- What the exercise asks: The listing below should be reproduced precisely, except for its images.

- Data:
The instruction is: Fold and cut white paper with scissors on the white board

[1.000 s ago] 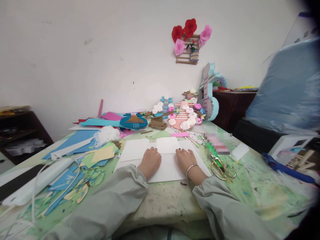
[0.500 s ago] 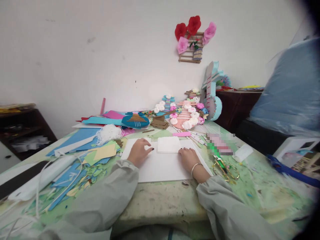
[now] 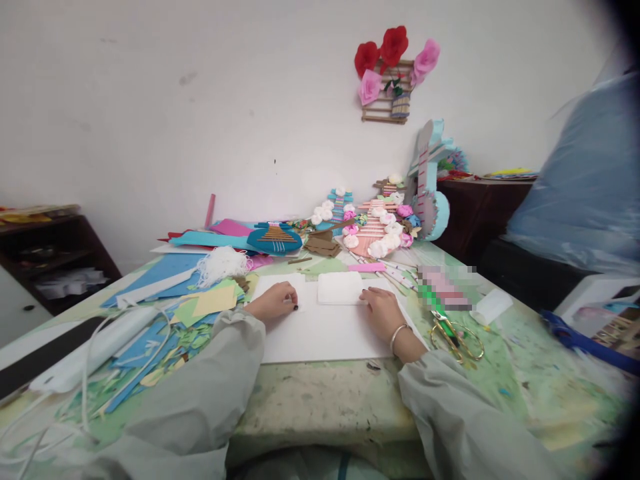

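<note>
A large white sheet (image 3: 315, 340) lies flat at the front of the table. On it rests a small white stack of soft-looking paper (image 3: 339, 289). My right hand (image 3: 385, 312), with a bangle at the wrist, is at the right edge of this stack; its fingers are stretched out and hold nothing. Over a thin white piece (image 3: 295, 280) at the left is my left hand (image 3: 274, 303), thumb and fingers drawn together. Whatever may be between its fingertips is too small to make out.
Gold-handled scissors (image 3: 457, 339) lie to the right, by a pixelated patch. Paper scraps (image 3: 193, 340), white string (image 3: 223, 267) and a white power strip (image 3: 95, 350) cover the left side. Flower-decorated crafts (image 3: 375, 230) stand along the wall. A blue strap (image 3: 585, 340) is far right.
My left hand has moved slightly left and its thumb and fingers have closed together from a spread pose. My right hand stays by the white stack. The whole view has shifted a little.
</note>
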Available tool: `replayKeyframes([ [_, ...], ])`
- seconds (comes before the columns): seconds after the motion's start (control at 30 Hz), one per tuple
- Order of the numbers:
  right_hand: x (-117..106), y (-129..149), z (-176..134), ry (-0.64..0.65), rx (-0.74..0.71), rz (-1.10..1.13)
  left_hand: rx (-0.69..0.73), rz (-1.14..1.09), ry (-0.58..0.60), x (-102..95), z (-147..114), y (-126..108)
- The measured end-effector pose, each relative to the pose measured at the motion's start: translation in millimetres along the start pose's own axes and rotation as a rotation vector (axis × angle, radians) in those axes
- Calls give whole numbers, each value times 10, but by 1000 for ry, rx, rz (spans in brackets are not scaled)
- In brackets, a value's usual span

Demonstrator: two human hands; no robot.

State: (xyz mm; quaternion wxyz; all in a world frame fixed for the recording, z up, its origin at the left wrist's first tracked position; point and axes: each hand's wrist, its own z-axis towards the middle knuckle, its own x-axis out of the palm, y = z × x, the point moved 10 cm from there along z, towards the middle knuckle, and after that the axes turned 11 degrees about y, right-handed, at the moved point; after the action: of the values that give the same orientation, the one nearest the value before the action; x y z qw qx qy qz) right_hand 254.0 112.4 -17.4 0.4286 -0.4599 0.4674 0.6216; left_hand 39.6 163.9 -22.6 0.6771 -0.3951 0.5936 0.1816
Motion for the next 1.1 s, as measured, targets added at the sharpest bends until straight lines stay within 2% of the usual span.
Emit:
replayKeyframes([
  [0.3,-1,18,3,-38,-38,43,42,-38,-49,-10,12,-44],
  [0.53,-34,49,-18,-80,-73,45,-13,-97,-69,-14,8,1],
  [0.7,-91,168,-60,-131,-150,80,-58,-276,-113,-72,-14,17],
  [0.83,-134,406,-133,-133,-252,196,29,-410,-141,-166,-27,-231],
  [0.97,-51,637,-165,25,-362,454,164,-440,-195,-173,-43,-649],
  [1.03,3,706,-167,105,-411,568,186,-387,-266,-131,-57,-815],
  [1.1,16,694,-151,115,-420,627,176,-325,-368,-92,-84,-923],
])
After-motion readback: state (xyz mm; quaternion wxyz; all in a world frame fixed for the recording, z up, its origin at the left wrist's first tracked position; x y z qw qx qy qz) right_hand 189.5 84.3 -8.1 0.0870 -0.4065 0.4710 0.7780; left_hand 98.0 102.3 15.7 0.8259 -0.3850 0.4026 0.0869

- Response below:
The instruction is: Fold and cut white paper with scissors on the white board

[1.000 s ago] 
[0.500 s ago] 
[now] 

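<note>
A large white sheet (image 3: 315, 340) lies flat at the front of the table. On it rests a small white stack of soft-looking paper (image 3: 339, 289). My right hand (image 3: 385, 312), with a bangle at the wrist, is at the right edge of this stack; its fingers are stretched out and hold nothing. Over a thin white piece (image 3: 295, 280) at the left is my left hand (image 3: 274, 303), thumb and fingers drawn together. Whatever may be between its fingertips is too small to make out.
Gold-handled scissors (image 3: 457, 339) lie to the right, by a pixelated patch. Paper scraps (image 3: 193, 340), white string (image 3: 223, 267) and a white power strip (image 3: 95, 350) cover the left side. Flower-decorated crafts (image 3: 375, 230) stand along the wall. A blue strap (image 3: 585, 340) is far right.
My left hand has moved slightly left and its thumb and fingers have closed together from a spread pose. My right hand stays by the white stack. The whole view has shifted a little.
</note>
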Available tool: `replayKeyframes([ [_, ...], ])`
- seconds (comes before the columns): seconds after the motion's start (control at 30 Hz), one per tuple
- Order of the numbers:
  right_hand: x (-117..106), y (-129..149), z (-176..134), ry (-0.64..0.65), rx (-0.74..0.71), rz (-1.10..1.13)
  left_hand: rx (-0.69..0.73), rz (-1.14..1.09), ry (-0.58..0.60), x (-102..95), z (-147..114), y (-126..108)
- The measured end-effector pose, each relative to the pose measured at the motion's start: translation in millimetres along the start pose's own axes and rotation as a rotation vector (axis × angle, radians) in those axes
- Calls give whole numbers, each value times 10, but by 1000 for ry, rx, rz (spans in brackets are not scaled)
- In brackets, a value's usual span

Demonstrator: two human hands; no robot.

State: (xyz mm; quaternion wxyz; all in a world frame fixed for the recording, z up, its origin at the left wrist's first tracked position; point and axes: each hand's wrist, its own z-axis towards the middle knuckle, its own x-axis out of the palm, y = z × x, the point moved 10 cm from there along z, towards the middle knuckle, and after that the axes turned 11 degrees about y, right-handed, at the moved point; after the action: of the values that give the same orientation, the one nearest the value before the action; x y z qw qx qy qz) right_hand 254.0 112.4 -17.4 0.4286 -0.4599 0.4674 0.6216; left_hand 39.6 163.9 -22.6 0.6771 -0.3951 0.5936 0.1816
Motion for the next 1.1 s, as measured, targets added at the sharpest bends until straight lines stay within 2% of the usual span.
Emit:
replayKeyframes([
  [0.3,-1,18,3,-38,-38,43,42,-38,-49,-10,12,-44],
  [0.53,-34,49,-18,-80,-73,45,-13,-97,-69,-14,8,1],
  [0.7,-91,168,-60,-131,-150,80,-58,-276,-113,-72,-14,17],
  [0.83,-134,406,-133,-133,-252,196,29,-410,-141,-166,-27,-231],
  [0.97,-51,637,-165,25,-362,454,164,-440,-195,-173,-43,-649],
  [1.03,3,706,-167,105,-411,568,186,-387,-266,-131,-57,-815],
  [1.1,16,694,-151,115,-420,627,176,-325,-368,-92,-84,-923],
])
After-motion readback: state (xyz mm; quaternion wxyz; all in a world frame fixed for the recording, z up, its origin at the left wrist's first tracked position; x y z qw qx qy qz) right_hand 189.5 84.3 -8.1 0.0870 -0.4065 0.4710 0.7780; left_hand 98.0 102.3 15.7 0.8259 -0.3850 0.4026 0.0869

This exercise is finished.